*Assignment*
When a line below contains the word "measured", it counts toward the total; give that total and nothing besides.

*Material provided*
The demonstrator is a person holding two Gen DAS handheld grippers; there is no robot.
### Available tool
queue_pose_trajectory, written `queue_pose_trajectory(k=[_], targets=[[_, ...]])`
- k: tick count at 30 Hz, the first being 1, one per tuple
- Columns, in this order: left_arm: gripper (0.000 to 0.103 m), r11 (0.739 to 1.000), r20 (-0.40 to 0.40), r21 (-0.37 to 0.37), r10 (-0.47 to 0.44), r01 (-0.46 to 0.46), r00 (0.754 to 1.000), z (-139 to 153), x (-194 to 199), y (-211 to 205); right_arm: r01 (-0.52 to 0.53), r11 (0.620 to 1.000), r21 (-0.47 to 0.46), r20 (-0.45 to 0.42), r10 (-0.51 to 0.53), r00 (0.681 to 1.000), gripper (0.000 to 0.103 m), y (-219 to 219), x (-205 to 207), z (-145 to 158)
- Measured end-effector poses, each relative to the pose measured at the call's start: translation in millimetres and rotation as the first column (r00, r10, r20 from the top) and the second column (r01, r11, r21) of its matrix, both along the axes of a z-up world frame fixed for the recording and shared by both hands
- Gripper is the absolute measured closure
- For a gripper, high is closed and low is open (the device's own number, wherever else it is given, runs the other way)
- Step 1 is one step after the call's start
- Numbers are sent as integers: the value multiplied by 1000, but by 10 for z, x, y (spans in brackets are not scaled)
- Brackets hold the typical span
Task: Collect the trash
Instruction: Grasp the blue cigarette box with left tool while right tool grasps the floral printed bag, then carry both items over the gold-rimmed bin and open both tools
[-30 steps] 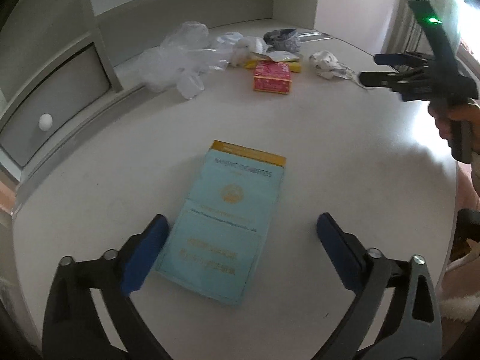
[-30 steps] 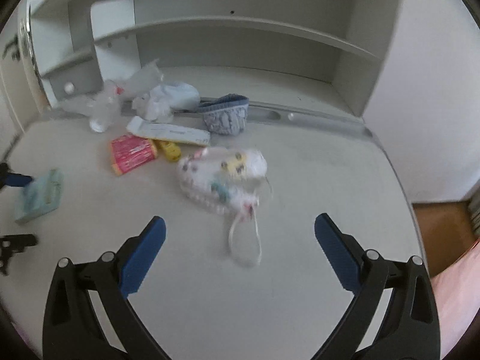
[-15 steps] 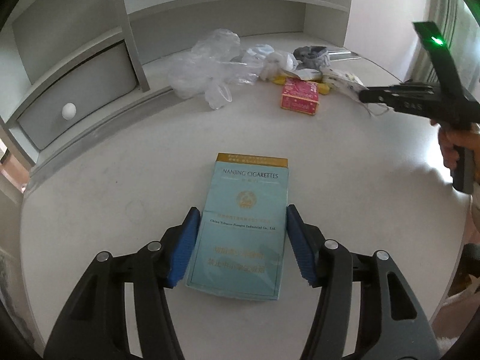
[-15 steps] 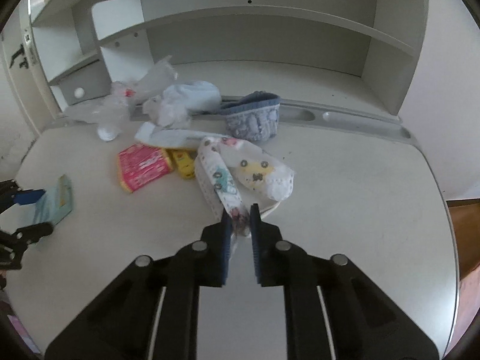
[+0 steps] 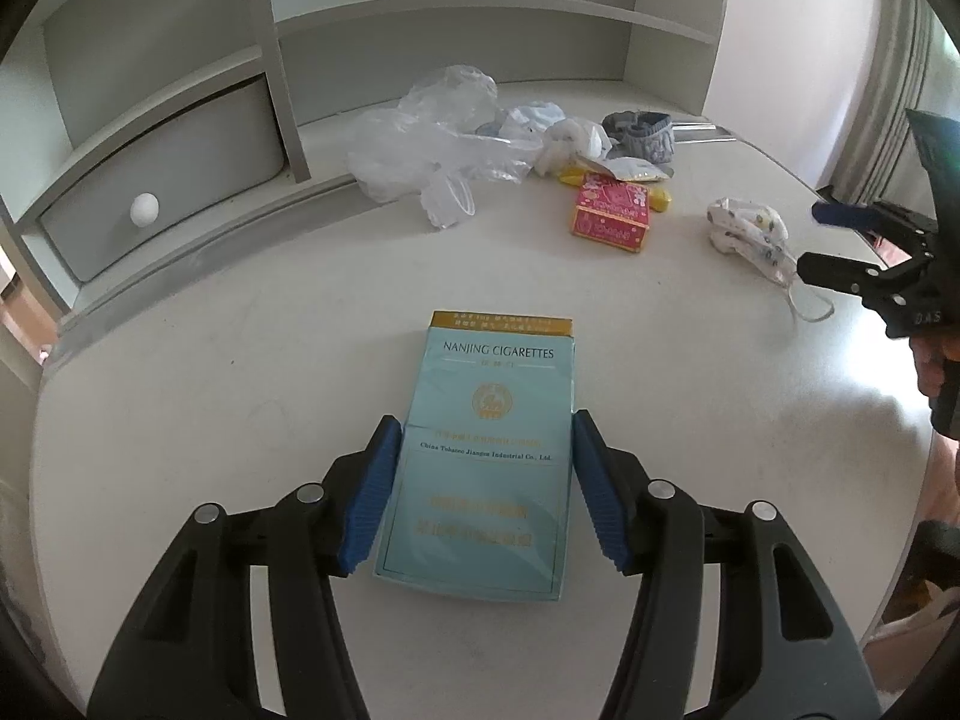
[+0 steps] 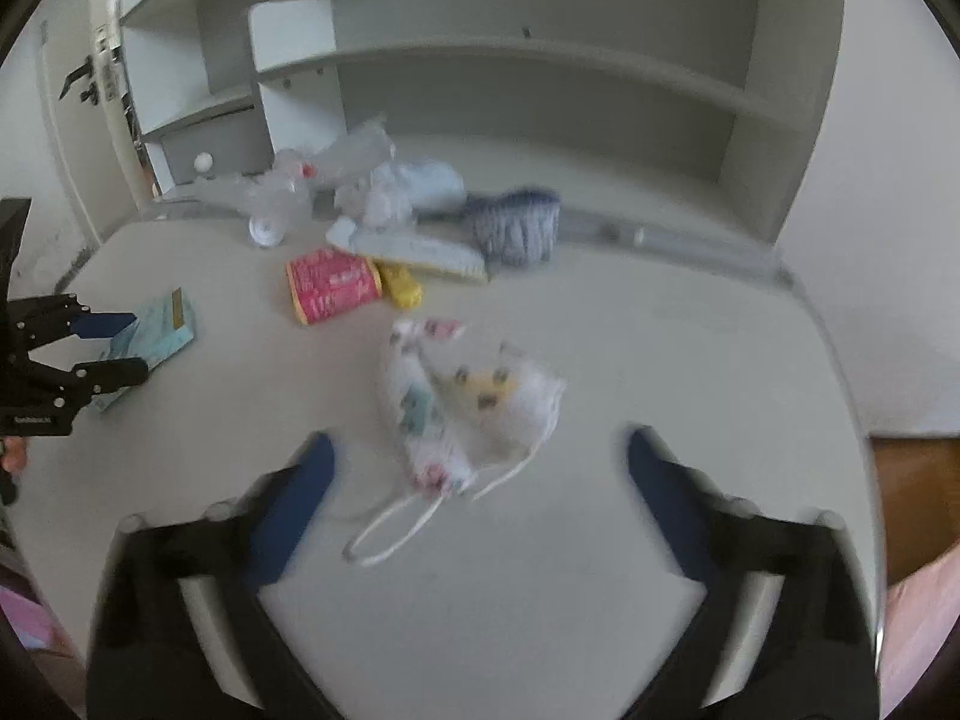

*Solution below*
2